BPD is a real condition, rooted in real early trauma, and the person living inside it is often in extraordinary pain. The dysregulation, the splitting, the fear of abandonment: none of those are performances. They are the visible evidence of a nervous system that didn’t get what it needed in childhood and has been in a state of relational crisis ever since. Holding that with compassion is not only possible; it’s actually part of your own healing, because carrying contempt for someone who was genuinely suffering keeps you tethered to the relationship in a different way.
AND your pain (the pain of being on the other end of the discard, the hoovering, the smear campaign) is also real, and also deserves care. Compassion for the diagnosis does not require you to absorb the harm. Both of these things live in the same sentence.
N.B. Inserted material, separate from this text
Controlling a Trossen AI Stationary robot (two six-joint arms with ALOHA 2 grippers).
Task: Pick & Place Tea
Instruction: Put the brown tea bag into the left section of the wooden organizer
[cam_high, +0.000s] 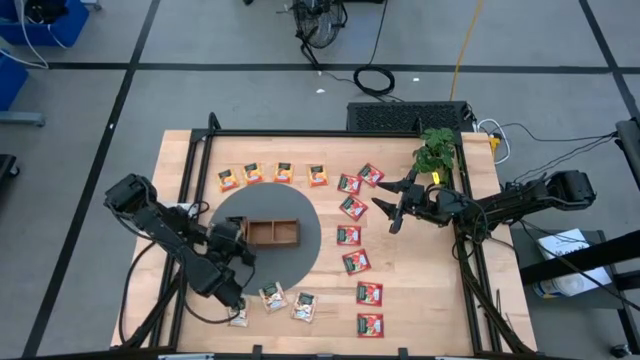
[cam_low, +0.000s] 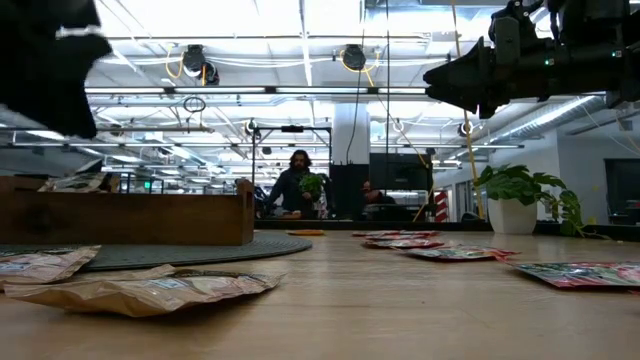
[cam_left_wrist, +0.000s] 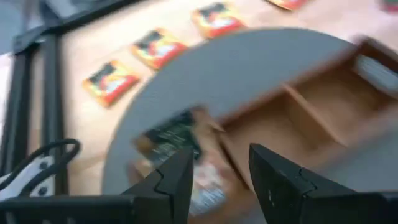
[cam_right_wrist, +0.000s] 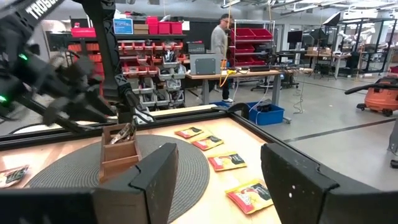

This is the Both/And: you can understand deeply why someone behaved the way they did, hold genuine compassion for their pain, wish them healing, and still know with clarity that you cannot be in relationship with them right now (or ever). Understanding the mechanism of harm doesn’t obligate you to continue experiencing it. Compassion and self-protection are not opposites. Extending empathy to someone does not mean extending access.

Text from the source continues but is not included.